* Required work
Each word in the data below should be copied exactly; the images should not.

* Raw data
=== Section Start ===
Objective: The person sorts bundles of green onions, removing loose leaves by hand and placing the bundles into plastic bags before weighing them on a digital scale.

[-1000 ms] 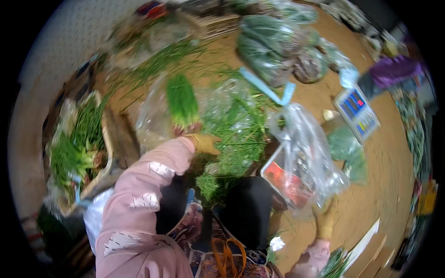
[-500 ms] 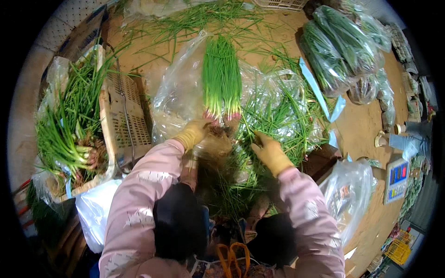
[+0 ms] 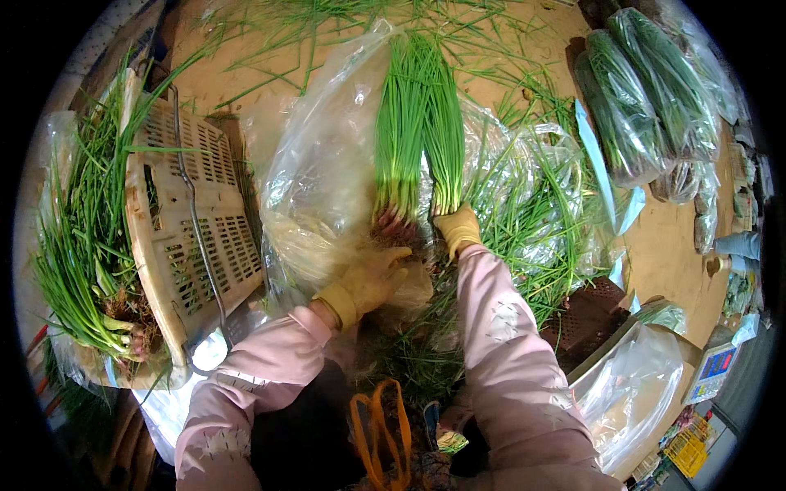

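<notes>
Two bundles of trimmed green onions with reddish bases lie side by side on a clear plastic bag (image 3: 307, 147). The left bundle of green onions (image 3: 401, 123) has its root ends toward me. My right hand (image 3: 457, 229), in a yellow glove, is closed round the base of the right bundle of green onions (image 3: 444, 139). My left hand (image 3: 366, 282), gloved too and slightly blurred, is just below the left bundle's roots, fingers apart, with nothing visible in it. Brownish plastic film lies beside and behind it.
At the left a beige crate (image 3: 188, 221) stands beside a heap of untrimmed green onions (image 3: 90, 245). Loose green stalks (image 3: 532, 221) cover the plastic at the right. Bagged bundles (image 3: 647, 98) lie far right, near a blue strip (image 3: 602, 164). A scale (image 3: 711, 372) is beyond.
My right hand has moved from the loose stalks up to the right bundle's base and closed on it. My left hand has drawn back from the roots. The view has shifted.
</notes>
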Available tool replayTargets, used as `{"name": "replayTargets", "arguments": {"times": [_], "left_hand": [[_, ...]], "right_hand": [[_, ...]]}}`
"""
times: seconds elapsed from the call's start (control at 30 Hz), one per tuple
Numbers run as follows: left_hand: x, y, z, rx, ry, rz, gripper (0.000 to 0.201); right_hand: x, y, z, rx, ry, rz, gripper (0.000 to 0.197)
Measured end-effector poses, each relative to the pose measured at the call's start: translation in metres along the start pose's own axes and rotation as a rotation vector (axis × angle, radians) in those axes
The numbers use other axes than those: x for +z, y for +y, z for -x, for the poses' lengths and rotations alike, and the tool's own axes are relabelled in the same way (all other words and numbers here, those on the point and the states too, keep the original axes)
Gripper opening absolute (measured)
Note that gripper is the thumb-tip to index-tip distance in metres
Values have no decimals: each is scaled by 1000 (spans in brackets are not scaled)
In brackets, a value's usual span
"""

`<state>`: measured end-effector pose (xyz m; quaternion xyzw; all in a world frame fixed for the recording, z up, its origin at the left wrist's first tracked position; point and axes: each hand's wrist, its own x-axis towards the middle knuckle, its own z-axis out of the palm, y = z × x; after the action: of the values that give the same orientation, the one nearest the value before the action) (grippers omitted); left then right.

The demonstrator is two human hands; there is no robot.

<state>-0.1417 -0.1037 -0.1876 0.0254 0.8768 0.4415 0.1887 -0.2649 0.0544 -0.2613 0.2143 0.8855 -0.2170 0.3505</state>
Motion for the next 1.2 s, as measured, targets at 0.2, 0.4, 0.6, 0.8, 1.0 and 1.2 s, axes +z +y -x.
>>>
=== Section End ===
* Output for this exercise
Objective: The person sorts bundles of green onions, removing loose leaves by hand and placing the bundles into plastic bags before weighing them on a digital scale.

[-1000 ms] 
[-500 ms] 
[+0 ms] 

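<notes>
Two bundles of trimmed green onions with reddish bases lie side by side on a clear plastic bag (image 3: 307, 147). The left bundle of green onions (image 3: 401, 123) has its root ends toward me. My right hand (image 3: 457, 229), in a yellow glove, is closed round the base of the right bundle of green onions (image 3: 444, 139). My left hand (image 3: 366, 282), gloved too and slightly blurred, is just below the left bundle's roots, fingers apart, with nothing visible in it. Brownish plastic film lies beside and behind it.
At the left a beige crate (image 3: 188, 221) stands beside a heap of untrimmed green onions (image 3: 90, 245). Loose green stalks (image 3: 532, 221) cover the plastic at the right. Bagged bundles (image 3: 647, 98) lie far right, near a blue strip (image 3: 602, 164). A scale (image 3: 711, 372) is beyond.
My right hand has moved from the loose stalks up to the right bundle's base and closed on it. My left hand has drawn back from the roots. The view has shifted.
</notes>
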Available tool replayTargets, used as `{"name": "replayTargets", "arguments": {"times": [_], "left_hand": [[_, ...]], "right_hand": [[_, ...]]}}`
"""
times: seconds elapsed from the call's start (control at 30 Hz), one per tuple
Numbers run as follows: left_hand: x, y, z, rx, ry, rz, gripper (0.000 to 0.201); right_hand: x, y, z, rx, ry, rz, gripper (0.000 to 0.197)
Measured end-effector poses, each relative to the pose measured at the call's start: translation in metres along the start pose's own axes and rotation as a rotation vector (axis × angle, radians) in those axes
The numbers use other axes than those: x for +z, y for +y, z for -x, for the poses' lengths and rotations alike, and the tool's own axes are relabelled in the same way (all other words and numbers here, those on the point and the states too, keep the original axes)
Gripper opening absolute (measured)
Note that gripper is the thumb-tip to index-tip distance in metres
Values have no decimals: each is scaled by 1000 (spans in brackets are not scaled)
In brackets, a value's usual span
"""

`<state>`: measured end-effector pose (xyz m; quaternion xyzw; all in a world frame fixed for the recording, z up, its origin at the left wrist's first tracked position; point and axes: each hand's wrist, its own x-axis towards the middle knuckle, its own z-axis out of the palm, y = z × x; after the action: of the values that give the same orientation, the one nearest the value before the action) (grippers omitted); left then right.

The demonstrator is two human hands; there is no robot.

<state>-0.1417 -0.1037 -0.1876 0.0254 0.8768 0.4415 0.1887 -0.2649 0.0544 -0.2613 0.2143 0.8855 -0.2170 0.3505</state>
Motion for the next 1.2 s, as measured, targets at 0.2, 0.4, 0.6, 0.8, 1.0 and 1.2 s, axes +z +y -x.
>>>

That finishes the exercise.